Tumu suchte Bärdels Hand und fand sie. Staunend 
stand sie da, und auch die anderen blinzelten überwältigt 
in die Landschaft. Selbst Kulle war beeindruckt von 
all der Schönheit, die sie umgab, und merkte, 
daß ihm Tränen in die Augen treten wollte. 
Sentimentalität, fand er, paßte aber ganz 
und gar nicht zu einem wissenschaftlich denkenden Bären.
"Der Bär definiert sich durch Arbeit", 
brummte er deshalb und wandte sich Ramses zu. "Du 
hast doch bestimmt schon eine Höhle für uns 
entdeckt, oder? Also, Bärinnen und Bären, 
Schwein und Frosch: Fegen, Betten bauen, Beeren etc. 
sammeln! Statt Gutenachtgeschichte veranstalte ich 
heute Abend einen Einführungskurs: Basic Facts 
above the USA."
"Eine gute Idee!" lobte Ramses. "Vor 
allem der Einführungskurs: Basic Facts about the 
USA. Kommt, ich zeige euch die Höhle!"
Erst auf dem Weg zur Höhle merkte Kulle, daß 
Ramses ihn korrigiert hatte, aber er ließ sich 
seine gute Laune dadurch ebensowenig verderben wie 
alle anderen.
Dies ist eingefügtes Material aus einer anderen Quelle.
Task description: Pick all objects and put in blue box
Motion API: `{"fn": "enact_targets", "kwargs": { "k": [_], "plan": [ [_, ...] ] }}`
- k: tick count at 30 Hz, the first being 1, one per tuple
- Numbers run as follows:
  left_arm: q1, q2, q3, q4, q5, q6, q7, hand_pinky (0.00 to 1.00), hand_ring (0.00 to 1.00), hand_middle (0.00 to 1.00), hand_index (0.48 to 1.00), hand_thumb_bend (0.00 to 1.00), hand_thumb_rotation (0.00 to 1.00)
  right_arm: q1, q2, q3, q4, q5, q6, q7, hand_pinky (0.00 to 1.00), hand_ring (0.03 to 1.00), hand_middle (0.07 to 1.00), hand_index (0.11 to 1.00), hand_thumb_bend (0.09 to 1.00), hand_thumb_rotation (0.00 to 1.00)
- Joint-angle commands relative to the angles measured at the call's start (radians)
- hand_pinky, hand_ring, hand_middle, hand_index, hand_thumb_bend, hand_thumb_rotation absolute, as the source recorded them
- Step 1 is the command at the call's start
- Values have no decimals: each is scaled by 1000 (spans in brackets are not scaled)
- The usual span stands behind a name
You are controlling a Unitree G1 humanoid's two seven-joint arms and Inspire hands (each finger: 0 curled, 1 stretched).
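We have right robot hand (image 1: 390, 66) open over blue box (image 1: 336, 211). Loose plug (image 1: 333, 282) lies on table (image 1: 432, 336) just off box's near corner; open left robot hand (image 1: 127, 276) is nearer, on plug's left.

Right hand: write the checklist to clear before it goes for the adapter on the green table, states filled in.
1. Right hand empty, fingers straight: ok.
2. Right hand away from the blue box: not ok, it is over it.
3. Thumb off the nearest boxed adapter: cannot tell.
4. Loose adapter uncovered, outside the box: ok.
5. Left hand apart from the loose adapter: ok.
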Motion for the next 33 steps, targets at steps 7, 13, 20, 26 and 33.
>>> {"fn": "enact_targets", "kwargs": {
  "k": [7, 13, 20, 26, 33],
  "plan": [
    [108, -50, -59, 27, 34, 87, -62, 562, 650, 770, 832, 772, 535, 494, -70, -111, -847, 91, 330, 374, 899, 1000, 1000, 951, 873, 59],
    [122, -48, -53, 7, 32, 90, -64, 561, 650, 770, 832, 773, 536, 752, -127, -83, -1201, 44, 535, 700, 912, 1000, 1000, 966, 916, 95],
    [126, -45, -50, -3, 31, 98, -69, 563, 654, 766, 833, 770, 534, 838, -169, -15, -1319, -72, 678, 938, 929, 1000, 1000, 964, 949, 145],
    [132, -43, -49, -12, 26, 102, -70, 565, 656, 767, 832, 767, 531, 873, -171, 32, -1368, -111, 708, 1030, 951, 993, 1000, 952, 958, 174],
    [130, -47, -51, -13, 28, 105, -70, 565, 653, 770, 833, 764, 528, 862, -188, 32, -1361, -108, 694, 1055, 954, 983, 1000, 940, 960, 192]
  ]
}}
Niemand hatte mehr Kopfschmerzen. Alle 
freuten sich auf ein neues Leben. Nur das Schwein runzelte 
noch einmal kurz die Stirn.
"Sag mal, Ramses, wie heißt die Gegend hier 
eigentlich?"
"Ihr seid in den La Sal Mountains, und das hier 
ist eure Höhle. Herzlich willkommen!"